The miner posted a record first-half profit of $US12.2 billion along with skyrocketing consolidated sales revenue of US$33.1 billion, up 71 per cent compared to the prior corresponding period.

The iron ore giant also flagged their footsteps into the lithium space signalling their large-scale entry into the fast-growing battery materials market.

Shares in Rio Tinto (ASX:RIO) closed 0.2 per cent lower at $132.22 yesterday.

Broker moves

Credit Suisse rates Xero (ASX:XRO) as a buy with a raised target price of $160. The broker has lifted its target price from $130 maintaining Xero as its top tech stock in its sector.

Their average revenue per unit is set to continue its momentum in FY21 to tailwinds in FY22, led by near term price rises.

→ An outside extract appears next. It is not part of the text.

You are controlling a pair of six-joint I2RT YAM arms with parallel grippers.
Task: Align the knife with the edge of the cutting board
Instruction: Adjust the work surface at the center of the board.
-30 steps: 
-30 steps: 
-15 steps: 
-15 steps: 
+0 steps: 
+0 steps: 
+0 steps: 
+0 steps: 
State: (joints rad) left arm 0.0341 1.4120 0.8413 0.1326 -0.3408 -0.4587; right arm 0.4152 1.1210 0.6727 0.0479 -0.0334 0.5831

The broker is upbeat on the Planday opportunity and believes their subscriber growth future remains strong.

Earnings forecasts have been upgraded given two months of strong sales growth since the broker last reviewed the stock.

Shares in Xero (ASX:XRO) closed 1.4 per cent lower at $139.13 yesterday.

Ex - Dividend

Gryphon Capital Income Trust (ASX:GCI) is paying 0.77 cents unfranked.

Commodities

Iron Ore has gained 11 cents to US$202.68.
Iron Ore futures are pointing to 0.3 per cent gain.
Gold has gained $0.60 to US$1805 an ounce.
Silver has added $0.23 to US$24.88 an ounce.
Oil was up $0.74 to US$72.39 a barrel.

Currencies

One Australian Dollar at 7:45 AM has strengthened against the greenback buying 73.74 US cents, 53.02 Pence Sterling, 81.04 Yen and 62.25 Euro cents.